**WHAT IS REQUIRED**
Some lines in the listing hold the word "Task". Return each of them.

Start of INFORMATION SHOWN

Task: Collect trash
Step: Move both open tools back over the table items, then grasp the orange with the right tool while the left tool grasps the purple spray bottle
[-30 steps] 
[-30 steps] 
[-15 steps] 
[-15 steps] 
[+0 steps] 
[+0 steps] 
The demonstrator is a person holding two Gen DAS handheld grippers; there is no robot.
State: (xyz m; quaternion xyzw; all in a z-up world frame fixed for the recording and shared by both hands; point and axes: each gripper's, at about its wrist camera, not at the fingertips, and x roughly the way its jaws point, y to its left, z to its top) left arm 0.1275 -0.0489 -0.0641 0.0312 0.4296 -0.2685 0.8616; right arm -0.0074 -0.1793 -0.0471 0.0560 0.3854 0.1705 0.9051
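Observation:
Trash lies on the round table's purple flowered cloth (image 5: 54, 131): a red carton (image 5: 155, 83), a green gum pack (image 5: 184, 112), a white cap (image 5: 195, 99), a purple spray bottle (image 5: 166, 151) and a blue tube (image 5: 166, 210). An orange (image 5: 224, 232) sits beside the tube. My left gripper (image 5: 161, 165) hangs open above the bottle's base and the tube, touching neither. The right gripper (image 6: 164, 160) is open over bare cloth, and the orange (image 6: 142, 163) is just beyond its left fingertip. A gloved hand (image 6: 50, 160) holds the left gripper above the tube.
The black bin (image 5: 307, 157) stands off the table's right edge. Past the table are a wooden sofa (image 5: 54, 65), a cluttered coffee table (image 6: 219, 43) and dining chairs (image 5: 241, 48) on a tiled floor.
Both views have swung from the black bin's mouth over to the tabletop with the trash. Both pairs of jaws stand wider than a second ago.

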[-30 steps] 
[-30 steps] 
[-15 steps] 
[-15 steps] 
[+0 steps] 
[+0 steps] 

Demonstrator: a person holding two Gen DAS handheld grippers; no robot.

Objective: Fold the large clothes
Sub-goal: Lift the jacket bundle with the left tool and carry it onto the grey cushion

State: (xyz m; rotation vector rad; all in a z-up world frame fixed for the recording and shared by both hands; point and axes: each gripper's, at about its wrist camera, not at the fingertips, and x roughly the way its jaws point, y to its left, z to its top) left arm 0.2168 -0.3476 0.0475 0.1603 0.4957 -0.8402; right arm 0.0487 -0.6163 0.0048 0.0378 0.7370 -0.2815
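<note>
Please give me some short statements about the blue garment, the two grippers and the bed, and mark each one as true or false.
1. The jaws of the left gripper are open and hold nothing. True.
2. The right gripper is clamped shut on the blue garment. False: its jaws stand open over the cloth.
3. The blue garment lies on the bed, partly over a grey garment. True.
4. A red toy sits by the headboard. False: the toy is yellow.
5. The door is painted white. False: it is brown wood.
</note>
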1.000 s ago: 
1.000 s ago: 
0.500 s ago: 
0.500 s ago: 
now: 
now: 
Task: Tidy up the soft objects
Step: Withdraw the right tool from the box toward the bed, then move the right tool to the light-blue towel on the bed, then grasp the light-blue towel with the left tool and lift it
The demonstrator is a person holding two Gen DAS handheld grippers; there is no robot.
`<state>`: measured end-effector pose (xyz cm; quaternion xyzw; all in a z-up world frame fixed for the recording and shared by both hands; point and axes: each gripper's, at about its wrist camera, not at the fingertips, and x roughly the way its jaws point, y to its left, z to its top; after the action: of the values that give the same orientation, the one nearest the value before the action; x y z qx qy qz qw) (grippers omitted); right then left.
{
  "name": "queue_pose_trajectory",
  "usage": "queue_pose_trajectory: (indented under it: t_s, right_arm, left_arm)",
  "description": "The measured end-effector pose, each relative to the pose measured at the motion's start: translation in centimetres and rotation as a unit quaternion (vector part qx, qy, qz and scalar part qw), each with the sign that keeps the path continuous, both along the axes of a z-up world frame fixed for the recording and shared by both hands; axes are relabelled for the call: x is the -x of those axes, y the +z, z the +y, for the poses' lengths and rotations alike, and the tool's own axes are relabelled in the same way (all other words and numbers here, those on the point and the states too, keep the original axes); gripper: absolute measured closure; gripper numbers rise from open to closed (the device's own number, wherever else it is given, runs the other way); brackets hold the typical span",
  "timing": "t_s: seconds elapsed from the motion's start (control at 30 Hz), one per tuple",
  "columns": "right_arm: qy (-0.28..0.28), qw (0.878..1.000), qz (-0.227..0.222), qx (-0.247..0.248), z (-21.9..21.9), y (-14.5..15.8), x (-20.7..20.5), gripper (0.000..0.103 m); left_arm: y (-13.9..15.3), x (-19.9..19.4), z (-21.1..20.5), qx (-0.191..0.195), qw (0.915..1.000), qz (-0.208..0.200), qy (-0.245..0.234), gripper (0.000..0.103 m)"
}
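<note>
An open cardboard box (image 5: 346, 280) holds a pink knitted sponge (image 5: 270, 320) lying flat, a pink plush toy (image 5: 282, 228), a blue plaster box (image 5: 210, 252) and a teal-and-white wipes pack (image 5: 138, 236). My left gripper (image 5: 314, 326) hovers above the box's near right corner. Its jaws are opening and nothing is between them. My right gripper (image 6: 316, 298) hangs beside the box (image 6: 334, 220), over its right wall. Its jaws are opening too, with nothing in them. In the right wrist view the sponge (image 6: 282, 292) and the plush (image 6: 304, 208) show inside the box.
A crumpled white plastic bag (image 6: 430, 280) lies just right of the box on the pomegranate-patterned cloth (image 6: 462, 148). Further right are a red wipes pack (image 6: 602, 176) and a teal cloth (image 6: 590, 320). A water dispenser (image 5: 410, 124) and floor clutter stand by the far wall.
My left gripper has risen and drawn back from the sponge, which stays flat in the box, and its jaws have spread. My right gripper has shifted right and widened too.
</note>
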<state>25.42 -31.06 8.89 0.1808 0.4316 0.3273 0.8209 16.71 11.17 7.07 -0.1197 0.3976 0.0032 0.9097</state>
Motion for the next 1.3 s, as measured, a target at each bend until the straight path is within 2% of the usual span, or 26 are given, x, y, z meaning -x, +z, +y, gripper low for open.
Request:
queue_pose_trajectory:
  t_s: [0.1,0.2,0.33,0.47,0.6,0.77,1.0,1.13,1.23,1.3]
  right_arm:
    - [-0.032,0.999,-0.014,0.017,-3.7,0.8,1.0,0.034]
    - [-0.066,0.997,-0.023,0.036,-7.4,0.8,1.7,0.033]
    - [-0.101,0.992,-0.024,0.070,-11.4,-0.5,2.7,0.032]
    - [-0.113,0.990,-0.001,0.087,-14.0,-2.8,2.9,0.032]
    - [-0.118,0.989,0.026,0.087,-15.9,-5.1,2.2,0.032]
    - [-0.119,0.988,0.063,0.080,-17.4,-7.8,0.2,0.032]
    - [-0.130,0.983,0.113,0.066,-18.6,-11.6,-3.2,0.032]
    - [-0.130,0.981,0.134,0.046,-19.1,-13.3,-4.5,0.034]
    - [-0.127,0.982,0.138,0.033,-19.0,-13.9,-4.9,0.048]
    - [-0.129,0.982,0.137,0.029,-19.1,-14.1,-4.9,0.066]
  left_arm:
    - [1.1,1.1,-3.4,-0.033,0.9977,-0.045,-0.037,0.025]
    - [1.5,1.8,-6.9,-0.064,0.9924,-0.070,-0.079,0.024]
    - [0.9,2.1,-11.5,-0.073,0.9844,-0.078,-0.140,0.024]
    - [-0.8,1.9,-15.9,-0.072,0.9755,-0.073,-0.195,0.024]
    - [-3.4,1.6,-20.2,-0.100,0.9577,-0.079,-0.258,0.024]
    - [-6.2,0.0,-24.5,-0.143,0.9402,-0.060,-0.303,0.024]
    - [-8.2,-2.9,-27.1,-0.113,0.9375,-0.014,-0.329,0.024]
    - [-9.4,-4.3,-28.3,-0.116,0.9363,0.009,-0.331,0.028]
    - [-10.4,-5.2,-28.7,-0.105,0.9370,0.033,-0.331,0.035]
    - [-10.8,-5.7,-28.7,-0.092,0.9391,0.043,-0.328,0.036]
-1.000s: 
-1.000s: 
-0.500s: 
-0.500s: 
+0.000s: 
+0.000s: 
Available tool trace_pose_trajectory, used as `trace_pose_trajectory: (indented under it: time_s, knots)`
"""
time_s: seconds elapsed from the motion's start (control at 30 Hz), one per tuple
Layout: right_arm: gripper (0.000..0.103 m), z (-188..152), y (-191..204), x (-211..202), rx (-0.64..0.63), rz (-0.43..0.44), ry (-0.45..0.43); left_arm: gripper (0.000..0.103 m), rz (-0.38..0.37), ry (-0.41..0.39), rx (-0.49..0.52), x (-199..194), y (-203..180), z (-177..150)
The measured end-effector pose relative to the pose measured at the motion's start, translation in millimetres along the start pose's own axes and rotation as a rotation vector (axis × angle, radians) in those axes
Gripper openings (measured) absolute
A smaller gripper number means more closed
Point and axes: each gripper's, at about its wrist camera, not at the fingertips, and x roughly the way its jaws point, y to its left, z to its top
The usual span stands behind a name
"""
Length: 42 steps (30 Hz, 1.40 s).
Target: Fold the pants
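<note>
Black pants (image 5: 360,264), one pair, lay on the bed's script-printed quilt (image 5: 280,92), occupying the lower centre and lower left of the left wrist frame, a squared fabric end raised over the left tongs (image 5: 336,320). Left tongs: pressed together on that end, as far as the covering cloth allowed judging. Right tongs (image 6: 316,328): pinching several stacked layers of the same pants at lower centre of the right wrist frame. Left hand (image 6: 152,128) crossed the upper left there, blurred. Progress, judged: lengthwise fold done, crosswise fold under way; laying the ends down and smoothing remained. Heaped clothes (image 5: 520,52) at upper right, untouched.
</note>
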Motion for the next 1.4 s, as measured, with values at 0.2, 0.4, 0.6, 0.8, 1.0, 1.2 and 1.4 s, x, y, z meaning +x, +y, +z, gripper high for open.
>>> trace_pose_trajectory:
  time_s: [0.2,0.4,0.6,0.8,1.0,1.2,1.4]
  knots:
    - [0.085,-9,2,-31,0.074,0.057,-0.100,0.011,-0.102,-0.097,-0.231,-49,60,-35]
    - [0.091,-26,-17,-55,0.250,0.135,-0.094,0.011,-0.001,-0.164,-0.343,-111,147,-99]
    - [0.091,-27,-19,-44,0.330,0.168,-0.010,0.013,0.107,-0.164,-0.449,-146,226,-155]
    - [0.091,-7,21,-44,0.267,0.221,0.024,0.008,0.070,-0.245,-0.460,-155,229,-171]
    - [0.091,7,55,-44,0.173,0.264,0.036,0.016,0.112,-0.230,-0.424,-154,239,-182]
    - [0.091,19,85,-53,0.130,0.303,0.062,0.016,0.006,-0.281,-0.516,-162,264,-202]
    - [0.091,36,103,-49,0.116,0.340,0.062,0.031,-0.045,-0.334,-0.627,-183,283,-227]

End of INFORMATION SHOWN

**SOLUTION FOR THIS PROBLEM**
Task: Collect trash
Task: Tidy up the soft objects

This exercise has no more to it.